■ What the task requires:
Each entry must be given again exactly; images do not belong in the copy.

■ Information provided:
__________________________________________________
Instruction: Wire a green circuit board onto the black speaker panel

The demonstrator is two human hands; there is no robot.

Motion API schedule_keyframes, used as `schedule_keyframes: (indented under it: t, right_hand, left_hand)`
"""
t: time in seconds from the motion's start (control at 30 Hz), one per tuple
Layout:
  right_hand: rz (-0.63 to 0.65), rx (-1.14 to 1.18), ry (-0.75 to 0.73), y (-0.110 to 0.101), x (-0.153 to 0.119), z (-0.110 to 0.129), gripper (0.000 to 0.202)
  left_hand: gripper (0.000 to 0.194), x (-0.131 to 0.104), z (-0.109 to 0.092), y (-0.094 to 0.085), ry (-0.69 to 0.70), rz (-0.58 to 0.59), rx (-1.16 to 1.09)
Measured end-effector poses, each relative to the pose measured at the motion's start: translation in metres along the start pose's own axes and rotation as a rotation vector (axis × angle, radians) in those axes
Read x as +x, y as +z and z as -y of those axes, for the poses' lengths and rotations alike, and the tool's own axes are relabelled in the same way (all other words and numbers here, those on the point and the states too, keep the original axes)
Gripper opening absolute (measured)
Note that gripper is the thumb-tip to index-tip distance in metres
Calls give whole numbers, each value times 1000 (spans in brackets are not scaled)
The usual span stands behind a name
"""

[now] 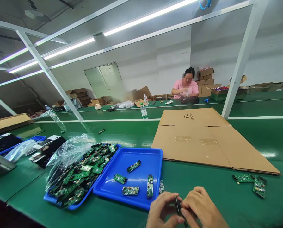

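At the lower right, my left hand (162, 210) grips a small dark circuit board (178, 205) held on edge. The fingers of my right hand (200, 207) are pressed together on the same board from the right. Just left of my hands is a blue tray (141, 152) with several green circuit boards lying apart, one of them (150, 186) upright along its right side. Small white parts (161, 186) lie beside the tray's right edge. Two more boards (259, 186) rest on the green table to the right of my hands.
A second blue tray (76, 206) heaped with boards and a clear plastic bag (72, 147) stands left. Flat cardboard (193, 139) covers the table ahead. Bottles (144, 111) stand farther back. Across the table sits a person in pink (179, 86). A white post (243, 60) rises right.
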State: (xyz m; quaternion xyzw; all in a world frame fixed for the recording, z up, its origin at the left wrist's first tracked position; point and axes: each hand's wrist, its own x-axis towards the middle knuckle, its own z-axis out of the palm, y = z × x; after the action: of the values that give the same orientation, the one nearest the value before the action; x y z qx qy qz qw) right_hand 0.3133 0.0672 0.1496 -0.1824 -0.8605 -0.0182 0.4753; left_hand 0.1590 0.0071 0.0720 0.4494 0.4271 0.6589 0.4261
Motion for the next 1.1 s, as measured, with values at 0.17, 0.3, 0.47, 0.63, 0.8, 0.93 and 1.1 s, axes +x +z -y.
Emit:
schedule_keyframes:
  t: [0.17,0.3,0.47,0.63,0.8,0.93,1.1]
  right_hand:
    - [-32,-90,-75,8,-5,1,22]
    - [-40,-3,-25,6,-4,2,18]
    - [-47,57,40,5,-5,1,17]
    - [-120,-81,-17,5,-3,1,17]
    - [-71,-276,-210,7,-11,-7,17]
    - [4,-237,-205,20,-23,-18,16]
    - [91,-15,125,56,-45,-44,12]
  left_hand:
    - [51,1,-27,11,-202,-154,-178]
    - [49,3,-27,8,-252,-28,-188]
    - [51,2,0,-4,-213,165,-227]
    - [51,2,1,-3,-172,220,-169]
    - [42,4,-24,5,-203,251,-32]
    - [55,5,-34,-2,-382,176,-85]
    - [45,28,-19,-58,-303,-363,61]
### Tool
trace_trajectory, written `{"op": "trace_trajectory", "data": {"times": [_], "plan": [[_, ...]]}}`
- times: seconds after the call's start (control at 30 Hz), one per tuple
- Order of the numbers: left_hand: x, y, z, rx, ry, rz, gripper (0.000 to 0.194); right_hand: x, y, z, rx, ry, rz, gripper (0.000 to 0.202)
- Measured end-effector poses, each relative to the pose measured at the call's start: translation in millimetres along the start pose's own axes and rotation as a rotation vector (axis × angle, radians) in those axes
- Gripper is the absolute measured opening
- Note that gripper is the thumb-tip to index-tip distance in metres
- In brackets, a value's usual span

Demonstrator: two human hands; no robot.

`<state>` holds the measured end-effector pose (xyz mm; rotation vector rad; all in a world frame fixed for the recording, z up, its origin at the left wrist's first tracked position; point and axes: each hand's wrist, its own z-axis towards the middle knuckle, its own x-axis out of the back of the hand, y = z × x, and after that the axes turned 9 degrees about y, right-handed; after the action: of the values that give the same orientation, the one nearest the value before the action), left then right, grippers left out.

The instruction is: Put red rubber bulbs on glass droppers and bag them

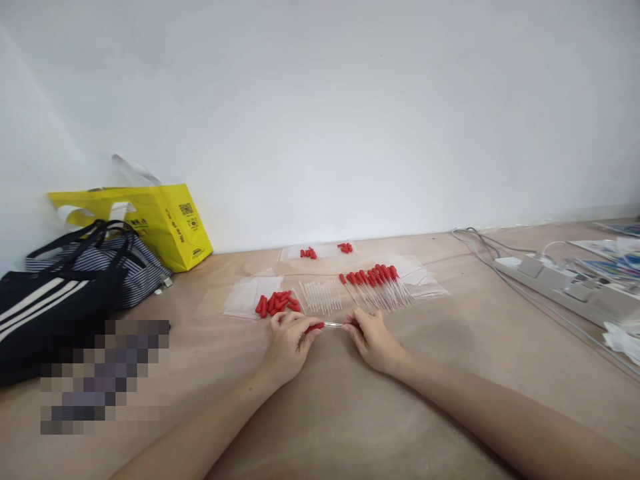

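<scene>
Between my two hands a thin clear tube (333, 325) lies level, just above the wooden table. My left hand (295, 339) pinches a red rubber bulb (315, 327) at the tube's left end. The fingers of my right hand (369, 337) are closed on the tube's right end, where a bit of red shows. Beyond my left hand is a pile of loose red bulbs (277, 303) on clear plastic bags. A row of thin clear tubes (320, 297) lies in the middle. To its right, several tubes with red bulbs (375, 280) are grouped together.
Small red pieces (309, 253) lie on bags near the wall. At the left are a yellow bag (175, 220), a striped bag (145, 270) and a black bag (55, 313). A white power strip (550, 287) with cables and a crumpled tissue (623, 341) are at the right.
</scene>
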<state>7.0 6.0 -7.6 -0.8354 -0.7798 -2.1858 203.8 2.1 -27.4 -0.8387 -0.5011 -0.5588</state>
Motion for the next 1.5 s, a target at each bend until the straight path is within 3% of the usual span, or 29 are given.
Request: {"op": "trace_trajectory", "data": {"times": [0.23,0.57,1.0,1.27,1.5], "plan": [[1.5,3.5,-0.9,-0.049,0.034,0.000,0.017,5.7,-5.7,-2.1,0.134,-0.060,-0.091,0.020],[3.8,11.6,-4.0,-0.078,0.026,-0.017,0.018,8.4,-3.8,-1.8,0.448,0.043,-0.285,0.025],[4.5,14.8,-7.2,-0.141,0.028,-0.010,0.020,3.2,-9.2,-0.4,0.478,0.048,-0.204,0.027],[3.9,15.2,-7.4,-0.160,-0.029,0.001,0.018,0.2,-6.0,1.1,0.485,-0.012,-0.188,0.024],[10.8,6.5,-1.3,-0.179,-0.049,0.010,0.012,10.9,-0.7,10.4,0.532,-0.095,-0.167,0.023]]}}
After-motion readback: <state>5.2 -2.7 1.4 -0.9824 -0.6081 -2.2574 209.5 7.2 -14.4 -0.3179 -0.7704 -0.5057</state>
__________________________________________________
■ Task answer:
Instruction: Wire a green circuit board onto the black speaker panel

The demonstrator is two human hands; there is no robot.

Motion API schedule_keyframes, used as `schedule_keyframes: (indented under it: t, right_hand, left_hand)`
"""
t: time in seconds from the motion's start (control at 30 Hz), one per tuple
Layout:
  right_hand: rz (-0.63 to 0.65), rx (-1.14 to 1.18), ry (-0.75 to 0.73), y (-0.110 to 0.101), x (-0.153 to 0.119), z (-0.110 to 0.129), gripper (0.000 to 0.202)
  left_hand: gripper (0.000 to 0.194), x (-0.131 to 0.104), z (-0.109 to 0.092), y (-0.094 to 0.085), ry (-0.69 to 0.70), rz (-0.58 to 0.59), rx (-1.16 to 1.09)
Measured end-effector poses, each relative to the pose measured at the motion's start: translation in metres along the start pose's own axes and rotation as a rotation vector (axis × angle, radians) in those axes
Read x as +x, y as +z and z as -y of those axes, for the poses' lengths and rotations alike, and the tool's own axes are relabelled in the same way (all other words and numbers here, those on the point and the states too, keep the original axes)
Gripper opening absolute (measured)
Note that gripper is the thumb-tip to index-tip distance in metres
Calls give whole numbers, each value times 1000 (spans in brackets are not scaled)
The usual span stands behind a name
"""

[now] 

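At the lower right, my left hand (162, 210) grips a small dark circuit board (178, 205) held on edge. The fingers of my right hand (200, 207) are pressed together on the same board from the right. Just left of my hands is a blue tray (141, 152) with several green circuit boards lying apart, one of them (150, 186) upright along its right side. Small white parts (161, 186) lie beside the tray's right edge. Two more boards (259, 186) rest on the green table to the right of my hands.
A second blue tray (76, 206) heaped with boards and a clear plastic bag (72, 147) stands left. Flat cardboard (193, 139) covers the table ahead. Bottles (144, 111) stand farther back. Across the table sits a person in pink (179, 86). A white post (243, 60) rises right.
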State: (xyz m; quaternion xyzw; all in a world frame fixed for the recording, z up, its origin at the left wrist's first tracked position; point and axes: each hand's wrist, its own x-axis towards the middle knuckle, its own z-axis out of the palm, y = z × x; after the action: of the values that give the same orientation, the one nearest the value before the action; x y z qx qy qz qw) right_hand 0.3133 0.0672 0.1496 -0.1824 -0.8605 -0.0182 0.4753; left_hand 0.1590 0.0071 0.0720 0.4494 0.4271 0.6589 0.4261
Motion for the next 1.1 s, as measured, with values at 0.17, 0.3, 0.47, 0.63, 0.8, 0.93 and 1.1 s, axes +x +z -y.
Emit:
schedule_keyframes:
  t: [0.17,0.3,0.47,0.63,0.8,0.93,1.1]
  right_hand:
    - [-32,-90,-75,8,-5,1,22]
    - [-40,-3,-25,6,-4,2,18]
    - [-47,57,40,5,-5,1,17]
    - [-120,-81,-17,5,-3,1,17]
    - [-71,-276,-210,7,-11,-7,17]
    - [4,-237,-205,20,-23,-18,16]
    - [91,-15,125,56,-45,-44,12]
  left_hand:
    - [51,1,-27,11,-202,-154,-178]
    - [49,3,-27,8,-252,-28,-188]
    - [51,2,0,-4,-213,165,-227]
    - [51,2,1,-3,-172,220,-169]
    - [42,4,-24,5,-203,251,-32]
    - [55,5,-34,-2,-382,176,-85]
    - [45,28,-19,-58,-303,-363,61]
### Tool
trace_trajectory, written `{"op": "trace_trajectory", "data": {"times": [_], "plan": [[_, ...]]}}`
- times: seconds after the call's start (control at 30 Hz), one per tuple
- Order of the numbers: left_hand: x, y, z, rx, ry, rz, gripper (0.000 to 0.194); right_hand: x, y, z, rx, ry, rz, gripper (0.000 to 0.202)
- Measured end-effector poses, each relative to the pose measured at the call's start: translation in millimetres along the start pose's own axes and rotation as a rotation vector (axis × angle, radians) in those axes
- Gripper is the absolute measured opening
- Note that gripper is the thumb-tip to index-tip distance in metres
- In brackets, a value's usual span

Demonstrator: two human hands; no robot.

`<state>` holds the measured end-effector pose (xyz mm; rotation vector rad; all in a world frame fixed for the recording, z up, its origin at the left wrist's first tracked position; point and axes: each hand's wrist, its own z-axis towards the middle knuckle, its own x-axis out of the back of the hand, y = z × x, and after that the axes turned 9 degrees about y, right-handed; after the action: of the values that give the same orientation, the one nearest the value before the action), left then right, grippers left out.

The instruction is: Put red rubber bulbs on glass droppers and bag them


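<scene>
Between my two hands a thin clear tube (333, 325) lies level, just above the wooden table. My left hand (295, 339) pinches a red rubber bulb (315, 327) at the tube's left end. The fingers of my right hand (369, 337) are closed on the tube's right end, where a bit of red shows. Beyond my left hand is a pile of loose red bulbs (277, 303) on clear plastic bags. A row of thin clear tubes (320, 297) lies in the middle. To its right, several tubes with red bulbs (375, 280) are grouped together.
Small red pieces (309, 253) lie on bags near the wall. At the left are a yellow bag (175, 220), a striped bag (145, 270) and a black bag (55, 313). A white power strip (550, 287) with cables and a crumpled tissue (623, 341) are at the right.
</scene>
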<state>7.0 6.0 -7.6 -0.8354 -0.7798 -2.1858 203.8 2.1 -27.4 -0.8387 -0.5011 -0.5588</state>
Motion for the next 1.5 s, a target at each bend until the straight path is within 3% of the usual span, or 29 are given.
Request: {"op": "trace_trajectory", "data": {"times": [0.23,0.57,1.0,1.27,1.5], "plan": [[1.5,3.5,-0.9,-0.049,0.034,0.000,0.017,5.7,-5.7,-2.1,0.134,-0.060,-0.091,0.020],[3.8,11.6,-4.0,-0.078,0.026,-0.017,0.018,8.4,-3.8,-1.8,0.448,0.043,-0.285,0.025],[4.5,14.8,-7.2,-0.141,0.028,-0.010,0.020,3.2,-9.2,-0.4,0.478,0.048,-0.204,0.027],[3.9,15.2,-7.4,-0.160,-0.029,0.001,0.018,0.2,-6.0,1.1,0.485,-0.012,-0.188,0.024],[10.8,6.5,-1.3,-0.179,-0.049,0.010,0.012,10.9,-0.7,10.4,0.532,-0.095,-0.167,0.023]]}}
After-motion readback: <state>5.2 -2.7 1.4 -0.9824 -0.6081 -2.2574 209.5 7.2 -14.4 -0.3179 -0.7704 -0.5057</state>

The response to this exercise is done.